## What this task involves
Set down exactly the lines in the records below that run from the line with "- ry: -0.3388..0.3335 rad" to the line with "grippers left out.", inclusive, and nothing more.

■ ■ ■ ■

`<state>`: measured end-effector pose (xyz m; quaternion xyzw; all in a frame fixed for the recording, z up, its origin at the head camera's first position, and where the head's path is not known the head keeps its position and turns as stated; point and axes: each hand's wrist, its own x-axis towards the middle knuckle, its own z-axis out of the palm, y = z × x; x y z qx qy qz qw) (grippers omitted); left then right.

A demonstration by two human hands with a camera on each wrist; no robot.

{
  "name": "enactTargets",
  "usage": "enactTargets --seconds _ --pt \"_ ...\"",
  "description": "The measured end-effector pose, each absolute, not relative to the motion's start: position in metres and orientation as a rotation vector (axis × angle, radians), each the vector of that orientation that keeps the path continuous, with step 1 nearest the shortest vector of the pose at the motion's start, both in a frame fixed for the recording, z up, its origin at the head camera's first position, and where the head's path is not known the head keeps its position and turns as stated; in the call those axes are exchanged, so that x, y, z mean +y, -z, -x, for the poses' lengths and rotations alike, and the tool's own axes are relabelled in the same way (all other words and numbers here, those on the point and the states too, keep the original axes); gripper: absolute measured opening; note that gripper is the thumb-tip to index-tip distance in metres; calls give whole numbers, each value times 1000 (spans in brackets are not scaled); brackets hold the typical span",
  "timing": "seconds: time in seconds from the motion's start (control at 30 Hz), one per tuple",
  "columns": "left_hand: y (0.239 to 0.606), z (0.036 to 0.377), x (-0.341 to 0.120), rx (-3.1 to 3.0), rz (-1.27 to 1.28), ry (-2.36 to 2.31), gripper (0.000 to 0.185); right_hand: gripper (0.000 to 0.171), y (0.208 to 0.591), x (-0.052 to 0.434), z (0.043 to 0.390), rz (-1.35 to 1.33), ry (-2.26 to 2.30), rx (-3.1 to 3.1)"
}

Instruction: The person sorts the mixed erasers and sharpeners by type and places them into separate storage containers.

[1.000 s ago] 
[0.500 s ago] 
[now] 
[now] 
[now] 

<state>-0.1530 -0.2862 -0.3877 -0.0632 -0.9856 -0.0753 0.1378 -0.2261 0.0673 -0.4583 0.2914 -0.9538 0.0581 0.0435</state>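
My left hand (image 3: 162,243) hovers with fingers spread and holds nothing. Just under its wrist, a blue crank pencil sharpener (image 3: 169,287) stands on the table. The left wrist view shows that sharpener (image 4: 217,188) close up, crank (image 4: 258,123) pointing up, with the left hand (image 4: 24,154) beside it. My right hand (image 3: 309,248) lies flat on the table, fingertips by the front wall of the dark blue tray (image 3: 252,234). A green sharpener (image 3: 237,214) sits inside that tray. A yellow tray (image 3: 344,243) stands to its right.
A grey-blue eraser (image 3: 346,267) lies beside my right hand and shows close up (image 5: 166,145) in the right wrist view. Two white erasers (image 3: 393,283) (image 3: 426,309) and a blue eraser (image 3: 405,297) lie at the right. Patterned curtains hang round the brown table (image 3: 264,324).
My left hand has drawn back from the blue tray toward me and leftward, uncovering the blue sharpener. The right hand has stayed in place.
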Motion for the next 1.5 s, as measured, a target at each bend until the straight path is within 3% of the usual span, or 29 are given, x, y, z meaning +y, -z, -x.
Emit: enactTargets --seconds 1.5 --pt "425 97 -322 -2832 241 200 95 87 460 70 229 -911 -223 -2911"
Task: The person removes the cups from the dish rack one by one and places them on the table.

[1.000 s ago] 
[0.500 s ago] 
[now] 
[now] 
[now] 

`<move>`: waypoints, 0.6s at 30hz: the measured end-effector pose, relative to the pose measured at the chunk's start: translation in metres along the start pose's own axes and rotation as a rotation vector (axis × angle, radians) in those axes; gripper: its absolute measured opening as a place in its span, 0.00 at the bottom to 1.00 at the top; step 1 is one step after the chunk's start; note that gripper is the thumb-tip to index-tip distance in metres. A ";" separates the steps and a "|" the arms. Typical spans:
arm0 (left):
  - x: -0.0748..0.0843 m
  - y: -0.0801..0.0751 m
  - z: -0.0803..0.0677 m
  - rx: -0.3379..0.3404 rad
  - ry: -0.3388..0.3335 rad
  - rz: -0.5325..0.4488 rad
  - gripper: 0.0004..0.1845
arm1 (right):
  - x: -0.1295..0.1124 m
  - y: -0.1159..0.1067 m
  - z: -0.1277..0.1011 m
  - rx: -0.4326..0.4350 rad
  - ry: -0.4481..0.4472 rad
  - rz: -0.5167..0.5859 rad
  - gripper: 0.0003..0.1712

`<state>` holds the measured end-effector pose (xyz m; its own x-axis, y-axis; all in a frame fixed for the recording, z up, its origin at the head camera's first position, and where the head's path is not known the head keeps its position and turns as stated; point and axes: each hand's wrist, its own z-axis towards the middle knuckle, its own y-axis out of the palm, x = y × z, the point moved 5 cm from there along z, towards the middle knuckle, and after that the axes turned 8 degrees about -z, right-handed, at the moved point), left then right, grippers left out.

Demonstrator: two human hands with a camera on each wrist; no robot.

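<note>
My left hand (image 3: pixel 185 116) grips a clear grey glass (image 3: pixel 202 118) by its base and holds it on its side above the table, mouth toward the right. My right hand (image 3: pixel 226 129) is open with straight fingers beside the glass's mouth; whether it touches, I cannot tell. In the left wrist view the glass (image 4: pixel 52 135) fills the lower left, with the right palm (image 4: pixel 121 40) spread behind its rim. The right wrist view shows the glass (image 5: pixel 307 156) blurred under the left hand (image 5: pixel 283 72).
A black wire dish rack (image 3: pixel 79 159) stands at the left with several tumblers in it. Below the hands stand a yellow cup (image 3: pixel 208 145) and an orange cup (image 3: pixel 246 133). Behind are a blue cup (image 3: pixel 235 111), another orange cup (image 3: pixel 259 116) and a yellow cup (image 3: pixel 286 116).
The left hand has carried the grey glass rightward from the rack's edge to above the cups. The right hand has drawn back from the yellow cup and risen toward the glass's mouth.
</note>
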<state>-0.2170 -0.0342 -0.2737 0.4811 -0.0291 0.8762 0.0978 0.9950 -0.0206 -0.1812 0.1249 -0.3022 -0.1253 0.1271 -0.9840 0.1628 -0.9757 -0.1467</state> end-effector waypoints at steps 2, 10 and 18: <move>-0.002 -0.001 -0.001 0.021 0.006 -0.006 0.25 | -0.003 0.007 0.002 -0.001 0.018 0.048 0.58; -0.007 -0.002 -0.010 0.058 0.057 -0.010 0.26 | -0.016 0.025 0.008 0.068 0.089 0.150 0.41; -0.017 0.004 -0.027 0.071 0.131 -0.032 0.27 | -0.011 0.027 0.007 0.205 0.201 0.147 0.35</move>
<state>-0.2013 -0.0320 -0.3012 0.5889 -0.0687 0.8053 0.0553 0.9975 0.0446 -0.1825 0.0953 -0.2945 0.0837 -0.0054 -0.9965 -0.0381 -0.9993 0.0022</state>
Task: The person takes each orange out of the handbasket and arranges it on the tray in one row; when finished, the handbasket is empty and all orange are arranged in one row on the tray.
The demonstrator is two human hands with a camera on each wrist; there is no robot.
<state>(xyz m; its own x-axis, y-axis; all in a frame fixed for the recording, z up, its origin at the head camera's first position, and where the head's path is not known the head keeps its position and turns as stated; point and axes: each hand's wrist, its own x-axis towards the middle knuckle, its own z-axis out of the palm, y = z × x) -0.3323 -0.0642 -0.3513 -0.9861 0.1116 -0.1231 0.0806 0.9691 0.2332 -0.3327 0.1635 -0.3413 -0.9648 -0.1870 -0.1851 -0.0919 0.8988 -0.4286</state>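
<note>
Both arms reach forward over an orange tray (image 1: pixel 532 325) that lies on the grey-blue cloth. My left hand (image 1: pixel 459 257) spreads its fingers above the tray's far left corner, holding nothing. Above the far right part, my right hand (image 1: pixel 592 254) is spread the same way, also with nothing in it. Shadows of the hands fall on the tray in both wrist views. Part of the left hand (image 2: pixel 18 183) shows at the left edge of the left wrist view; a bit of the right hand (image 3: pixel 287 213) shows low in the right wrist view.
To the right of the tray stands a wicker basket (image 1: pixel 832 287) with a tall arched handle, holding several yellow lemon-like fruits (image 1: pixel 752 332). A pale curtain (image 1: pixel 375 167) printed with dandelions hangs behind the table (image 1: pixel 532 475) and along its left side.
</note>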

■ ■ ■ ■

## Exercise result
  - ry: -0.3388..0.3335 rad
  - rz: -0.5325..0.4488 rad
  - gripper: 0.0004..0.1845
arm1 (right):
  - x: -0.1295..0.1124 m
  - y: -0.1159..0.1067 m
  - z: -0.1277..0.1011 m
  - rx: -0.4326..0.4350 rad
  - ry: -0.4481..0.4472 rad
  - rz: -0.5167..0.5859 rad
  - gripper: 0.0003..0.1712

`<state>` holds the measured end-effector pose (xyz m; its own x-axis, y-axis; all in a frame fixed for the recording, z up, its origin at the head camera's first position, and where the head's path is not known the head keeps its position and turns as stated; point and axes: each hand's wrist, its own z-axis towards the middle knuckle, its own y-axis out of the palm, x = y × z, the point moved 5 cm from there along z, towards the middle knuckle, and after that the axes turned 8 degrees about -z, right-handed, at the moved point), left then right, grippers left out.

Work on the answer is now done.